Another class of models uses statistical methods to estimate the sensitivity of food production to weather and climate. These models use extensive datasets on crop yields together with observed or simulated weather data to determine empirical relationships between crop yields and climate. Such studies help us determine with medium confidence that climate trends will have a negative impact on yields of wheat and maize in many regions.
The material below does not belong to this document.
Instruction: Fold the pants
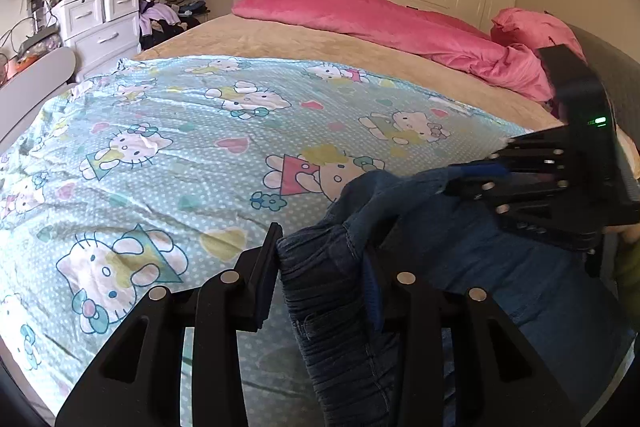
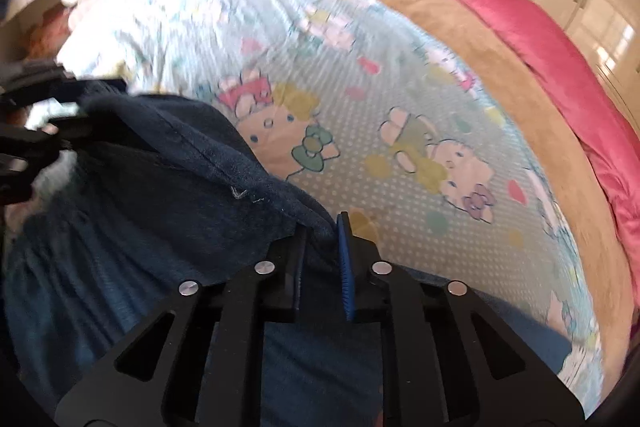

In general, few studies exist that calculate the direct effect of climate change on crop production, specifically as a consequence of global warming that is of anthropogenic origin. However, there is increased documentation of the attribution of changes in average as well as extreme climate conditions to anthropogenic causes (Min et al. 2011). Such studies can be used in the future to better understand the effect of anthropogenic climate change on crop production.
In general, there seems to be high confidence in the finding that food production is most vulnerable to rising temperatures (Wassmann et al. 2009). Although there are some crop physiology simulation models that show a positive effect of CO2 fertilisation, Free Atmosphere Carbon Exchange (FACE) experiments – field experiments undertaken to observe the impact of increased carbon concentration – show that the actual effects of CO2 fertilisation are typically lower than the modelled results.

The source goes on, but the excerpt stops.